Adoptive T-Cell Transfer After Lymphodepletion Promotes Tumor Regression
Posted Jun 15 2010 5:00pm
Description of Invention: Available for licensing is a method of adoptive cell transfer (ACT) immunotherapy. Since its first description, ACT is now being developed for the supportive treatment of a variety of infectious diseases and cancer.
Current ACT methods to treat cancer are based on the ex vivo selection of lymphocytes with high avidity for recognition of tumor antigens, and their activation and numerical expansion before re-infusion to the autologous tumor-bearing host. The current invention improves ACT by including a pre-treatment regimen to ensure permissive conditions in the host for in vivo proliferation of the transferred cells. Specifically, the immune system is suppressed by pre-treatment with lymphodepleting chemotherapy. Two separate clinical trials have demonstrated that using this approach, ACT can induce lasting tumor shrinkage.
Lymphodepleting chemotherapy followed by ACT resulted in tumor shrinkage of at least 50 percent in 6 out of 13 treated patients suffering from refractory melanoma. Several patients remained cancer free for more than a year after treatment. The usefulness of combined ACT and lymphodepleting therapy for cancer treatment was confirmed when this study was extended to include 35 melanoma patients. Eighteen of the 35 patients (51%) responded to the treatment, including 3 patients who experienced ongoing complete disappearance of cancer and 15 patients had tumor shrinkage of at least 50 percent with a mean duration of almost a year after treatment. In a recent clinical trial that is not yet published, using a modified protocol to treat 23 patients, a similar response rate (56%) was seen.
This approach to ACT offers a potentially significant improvement in the treatment of many types of cancer. In addition, this method might be applicable in treating other diseases such as AIDS, immunodeficiency, or other autoimmunity for which immune effector cells can impact the clinical outcome.
ME Dudley, et al. Adoptive cell transfer therapy following non-myeloablative but lymphodepleting chemotherapy for the treatment of patients with refractory metastatic melanoma. J Clin Oncol. 2005 Apr 1;23(10):2346-2357. [ PubMed abs ]
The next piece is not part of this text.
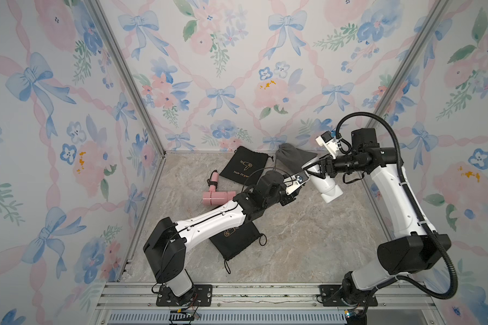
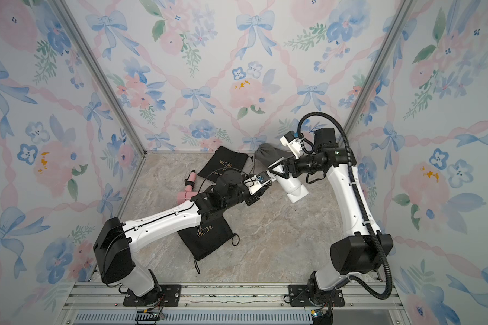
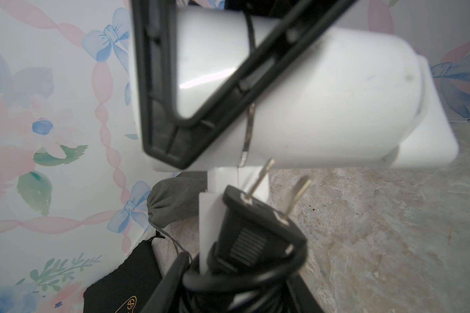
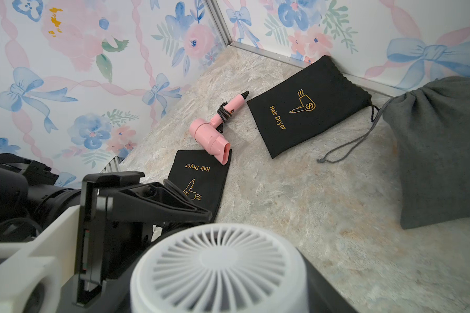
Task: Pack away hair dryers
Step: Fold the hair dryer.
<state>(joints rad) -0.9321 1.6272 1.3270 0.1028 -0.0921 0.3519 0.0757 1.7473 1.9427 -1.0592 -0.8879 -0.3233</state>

ME Dudley et al. Cancer regression and autoimmunity in patients after clonal repopulation with antitumor lymphocytes. Science. 2002 Oct 25;298(5594):850-854. [ PubMed abs ]
Licensing Status: Available for licensing.
Collaborative Research Opportunity: The NCI Surgery Branch is seeking statements of capability or interest from parties interested in collaborative research to further develop, evaluate, or commercialize ACT therapy. Please contact John D. Hewes, Ph.D. at 301-435-3121 or firstname.lastname@example.org for more information.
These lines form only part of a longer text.